Они разработали план в Париже — в общих чертах, конечно, но уже тогда штандартенфюрер считал, что Мейснеру рано или поздно придется заинтересоваться пансионом мадам Бельфор. Так же думал и Гаузнер, копавшийся в архивных материалах по делу Фландена-Родина. Гаузнер столько часов проводил среди досье, что его мундир пропах пылью и кислятиной, а кончики пальцев посерели от постоянного перелистывания бумаг.

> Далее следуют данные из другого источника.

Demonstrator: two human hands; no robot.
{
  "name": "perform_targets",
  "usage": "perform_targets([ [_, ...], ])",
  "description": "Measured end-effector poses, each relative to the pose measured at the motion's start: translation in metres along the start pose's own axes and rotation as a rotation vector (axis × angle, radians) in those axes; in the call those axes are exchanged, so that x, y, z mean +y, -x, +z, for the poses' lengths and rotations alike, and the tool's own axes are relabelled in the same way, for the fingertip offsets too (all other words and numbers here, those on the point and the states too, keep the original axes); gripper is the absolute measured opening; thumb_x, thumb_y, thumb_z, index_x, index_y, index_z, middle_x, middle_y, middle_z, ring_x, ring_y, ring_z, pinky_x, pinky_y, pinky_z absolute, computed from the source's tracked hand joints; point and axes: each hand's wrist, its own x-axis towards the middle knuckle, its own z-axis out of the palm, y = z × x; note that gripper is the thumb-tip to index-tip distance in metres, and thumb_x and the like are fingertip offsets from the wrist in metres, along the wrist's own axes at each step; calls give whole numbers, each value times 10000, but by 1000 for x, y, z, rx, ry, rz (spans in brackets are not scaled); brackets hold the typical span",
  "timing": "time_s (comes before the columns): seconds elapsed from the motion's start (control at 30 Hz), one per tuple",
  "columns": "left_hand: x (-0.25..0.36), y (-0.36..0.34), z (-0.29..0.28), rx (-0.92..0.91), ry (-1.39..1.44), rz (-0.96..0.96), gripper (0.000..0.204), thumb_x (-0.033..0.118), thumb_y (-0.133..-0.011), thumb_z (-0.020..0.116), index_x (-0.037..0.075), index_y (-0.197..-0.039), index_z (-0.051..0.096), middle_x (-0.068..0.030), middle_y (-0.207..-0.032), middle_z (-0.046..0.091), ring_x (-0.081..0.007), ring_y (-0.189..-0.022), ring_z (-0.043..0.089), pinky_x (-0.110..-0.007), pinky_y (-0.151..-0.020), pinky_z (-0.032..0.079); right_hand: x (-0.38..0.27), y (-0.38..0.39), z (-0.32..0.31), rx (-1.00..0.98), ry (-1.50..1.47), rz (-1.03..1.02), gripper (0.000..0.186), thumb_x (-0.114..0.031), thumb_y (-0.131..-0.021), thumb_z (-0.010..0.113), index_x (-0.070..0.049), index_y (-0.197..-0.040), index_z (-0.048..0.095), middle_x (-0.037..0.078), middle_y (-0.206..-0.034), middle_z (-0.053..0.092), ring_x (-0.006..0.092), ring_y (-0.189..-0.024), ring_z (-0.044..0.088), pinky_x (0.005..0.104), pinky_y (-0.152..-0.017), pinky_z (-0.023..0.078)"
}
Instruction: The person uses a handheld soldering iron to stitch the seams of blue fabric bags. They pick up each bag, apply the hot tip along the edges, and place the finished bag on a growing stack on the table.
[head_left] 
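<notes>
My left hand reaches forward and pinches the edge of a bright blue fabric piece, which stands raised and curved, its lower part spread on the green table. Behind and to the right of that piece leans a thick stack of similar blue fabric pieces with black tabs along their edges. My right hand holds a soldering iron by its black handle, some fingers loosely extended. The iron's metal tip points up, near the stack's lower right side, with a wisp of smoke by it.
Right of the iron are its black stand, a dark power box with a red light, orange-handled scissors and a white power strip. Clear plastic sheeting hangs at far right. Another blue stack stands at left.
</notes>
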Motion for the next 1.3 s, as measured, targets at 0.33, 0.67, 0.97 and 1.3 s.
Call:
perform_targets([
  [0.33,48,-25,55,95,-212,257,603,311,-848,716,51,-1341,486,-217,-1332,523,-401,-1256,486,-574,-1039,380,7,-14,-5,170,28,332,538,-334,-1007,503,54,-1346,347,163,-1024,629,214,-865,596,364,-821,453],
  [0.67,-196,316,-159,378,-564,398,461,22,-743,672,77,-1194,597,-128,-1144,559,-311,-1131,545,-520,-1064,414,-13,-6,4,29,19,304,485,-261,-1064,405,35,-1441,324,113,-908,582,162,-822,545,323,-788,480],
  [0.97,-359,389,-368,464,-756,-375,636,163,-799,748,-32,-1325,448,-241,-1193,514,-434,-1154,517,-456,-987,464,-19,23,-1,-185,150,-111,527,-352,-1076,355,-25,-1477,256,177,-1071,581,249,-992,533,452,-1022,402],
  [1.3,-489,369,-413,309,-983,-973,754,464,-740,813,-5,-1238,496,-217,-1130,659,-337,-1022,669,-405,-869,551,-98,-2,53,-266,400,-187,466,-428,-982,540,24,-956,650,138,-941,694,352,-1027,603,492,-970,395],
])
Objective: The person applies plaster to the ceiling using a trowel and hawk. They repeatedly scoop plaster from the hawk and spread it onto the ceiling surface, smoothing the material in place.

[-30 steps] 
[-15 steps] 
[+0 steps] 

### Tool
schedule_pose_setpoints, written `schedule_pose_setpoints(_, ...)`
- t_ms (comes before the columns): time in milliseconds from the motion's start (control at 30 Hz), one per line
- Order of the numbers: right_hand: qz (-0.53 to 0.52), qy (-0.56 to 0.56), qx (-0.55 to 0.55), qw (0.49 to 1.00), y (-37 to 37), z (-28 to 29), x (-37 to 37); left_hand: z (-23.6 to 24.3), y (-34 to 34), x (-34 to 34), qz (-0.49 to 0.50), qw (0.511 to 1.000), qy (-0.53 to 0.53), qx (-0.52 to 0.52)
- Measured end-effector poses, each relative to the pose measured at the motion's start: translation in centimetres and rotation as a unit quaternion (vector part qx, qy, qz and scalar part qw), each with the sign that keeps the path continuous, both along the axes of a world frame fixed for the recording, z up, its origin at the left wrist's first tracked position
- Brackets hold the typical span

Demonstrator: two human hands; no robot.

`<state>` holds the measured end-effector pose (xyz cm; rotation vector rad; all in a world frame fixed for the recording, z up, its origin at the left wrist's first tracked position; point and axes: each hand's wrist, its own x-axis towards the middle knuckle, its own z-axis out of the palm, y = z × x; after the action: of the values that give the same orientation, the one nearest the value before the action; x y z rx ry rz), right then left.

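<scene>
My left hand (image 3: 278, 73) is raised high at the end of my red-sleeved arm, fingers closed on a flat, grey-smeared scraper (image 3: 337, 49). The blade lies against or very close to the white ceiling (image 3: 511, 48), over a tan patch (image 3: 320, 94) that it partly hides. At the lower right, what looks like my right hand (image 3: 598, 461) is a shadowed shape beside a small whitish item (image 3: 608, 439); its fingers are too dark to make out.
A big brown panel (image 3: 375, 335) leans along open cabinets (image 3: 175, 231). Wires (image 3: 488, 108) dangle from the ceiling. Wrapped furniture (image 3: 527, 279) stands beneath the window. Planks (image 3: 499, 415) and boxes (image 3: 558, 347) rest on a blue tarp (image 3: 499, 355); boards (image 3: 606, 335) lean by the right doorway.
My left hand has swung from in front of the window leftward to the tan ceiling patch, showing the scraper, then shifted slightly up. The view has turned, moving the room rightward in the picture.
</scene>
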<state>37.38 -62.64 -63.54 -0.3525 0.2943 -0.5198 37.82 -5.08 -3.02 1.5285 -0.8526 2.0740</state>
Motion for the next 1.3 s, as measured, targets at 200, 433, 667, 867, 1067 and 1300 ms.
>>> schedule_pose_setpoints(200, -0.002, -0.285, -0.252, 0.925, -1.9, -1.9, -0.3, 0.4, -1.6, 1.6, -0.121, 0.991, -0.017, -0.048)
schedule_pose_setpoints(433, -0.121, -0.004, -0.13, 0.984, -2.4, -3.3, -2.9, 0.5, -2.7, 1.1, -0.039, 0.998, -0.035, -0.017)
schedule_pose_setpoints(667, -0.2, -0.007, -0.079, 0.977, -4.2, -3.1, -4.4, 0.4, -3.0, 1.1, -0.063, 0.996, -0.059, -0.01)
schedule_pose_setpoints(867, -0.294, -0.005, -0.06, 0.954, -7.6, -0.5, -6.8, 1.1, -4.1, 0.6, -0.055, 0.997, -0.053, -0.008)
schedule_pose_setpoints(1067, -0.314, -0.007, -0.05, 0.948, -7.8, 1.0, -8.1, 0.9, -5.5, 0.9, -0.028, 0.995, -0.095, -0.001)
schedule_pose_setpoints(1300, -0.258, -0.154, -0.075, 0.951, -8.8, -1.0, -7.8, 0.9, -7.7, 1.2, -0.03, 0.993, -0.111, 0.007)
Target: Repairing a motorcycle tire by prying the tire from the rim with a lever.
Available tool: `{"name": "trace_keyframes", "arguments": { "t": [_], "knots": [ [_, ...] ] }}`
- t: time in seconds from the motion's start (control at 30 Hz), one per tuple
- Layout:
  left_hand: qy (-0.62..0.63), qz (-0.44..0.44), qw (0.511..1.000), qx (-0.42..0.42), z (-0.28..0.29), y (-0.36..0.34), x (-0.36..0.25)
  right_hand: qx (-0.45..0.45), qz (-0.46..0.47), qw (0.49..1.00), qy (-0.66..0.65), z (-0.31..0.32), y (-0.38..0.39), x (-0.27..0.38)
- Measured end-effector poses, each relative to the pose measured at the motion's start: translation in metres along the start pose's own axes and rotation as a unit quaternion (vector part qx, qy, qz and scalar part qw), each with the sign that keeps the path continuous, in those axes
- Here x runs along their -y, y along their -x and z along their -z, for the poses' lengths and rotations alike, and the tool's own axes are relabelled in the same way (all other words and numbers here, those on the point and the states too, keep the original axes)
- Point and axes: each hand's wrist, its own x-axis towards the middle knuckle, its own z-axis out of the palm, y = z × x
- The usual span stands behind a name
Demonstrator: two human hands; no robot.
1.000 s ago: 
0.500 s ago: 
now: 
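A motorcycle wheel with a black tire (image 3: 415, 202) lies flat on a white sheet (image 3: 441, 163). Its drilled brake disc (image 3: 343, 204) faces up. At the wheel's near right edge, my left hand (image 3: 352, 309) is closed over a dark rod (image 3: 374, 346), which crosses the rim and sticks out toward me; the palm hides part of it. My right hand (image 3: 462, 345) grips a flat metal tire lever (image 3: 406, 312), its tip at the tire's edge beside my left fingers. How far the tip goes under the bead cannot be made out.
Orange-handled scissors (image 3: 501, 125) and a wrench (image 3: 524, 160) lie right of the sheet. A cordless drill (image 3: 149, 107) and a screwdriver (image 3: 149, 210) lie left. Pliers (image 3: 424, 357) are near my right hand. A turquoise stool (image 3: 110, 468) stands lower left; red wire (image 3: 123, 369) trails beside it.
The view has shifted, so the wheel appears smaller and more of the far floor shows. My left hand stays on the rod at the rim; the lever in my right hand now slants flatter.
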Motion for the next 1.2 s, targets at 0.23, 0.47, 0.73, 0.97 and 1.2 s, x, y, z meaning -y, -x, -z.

Лишь однажды Рейнике привлек его к живому делу — когда пограничная стража передала СД старого контрабандиста по кличке Коко, взятого при нелегальном переходе линии перемирия. Коко пробирался в Марсель, и у него на дне мешочка с дефицитным кофе обнаружили письмо, адресованное некой Лили-Симоне Мартен и подписанное «твои папа и мама». Настораживал обратный адрес в Париже, хорошо известный гестапо и французской полиции: по нему проживали родители той самой девицы, которая обвела Гаузнера вокруг пальца в Брюсселе. В сентябре гестапо опоздало с арестом: девица — ее звали Жаклин — скрылась, и родители якобы ничего не знали о месте ее пребывания. Рейнике поручил Гаузнеру допросить Коко; Гаузнер вылез из своего архива и взялся за дело.

Допрос длился девять часов без перерыва. Коко дважды терял сознание, но клялся, что не имеет отношения к подполью. Он профессиональный контрабандист и далек от политики.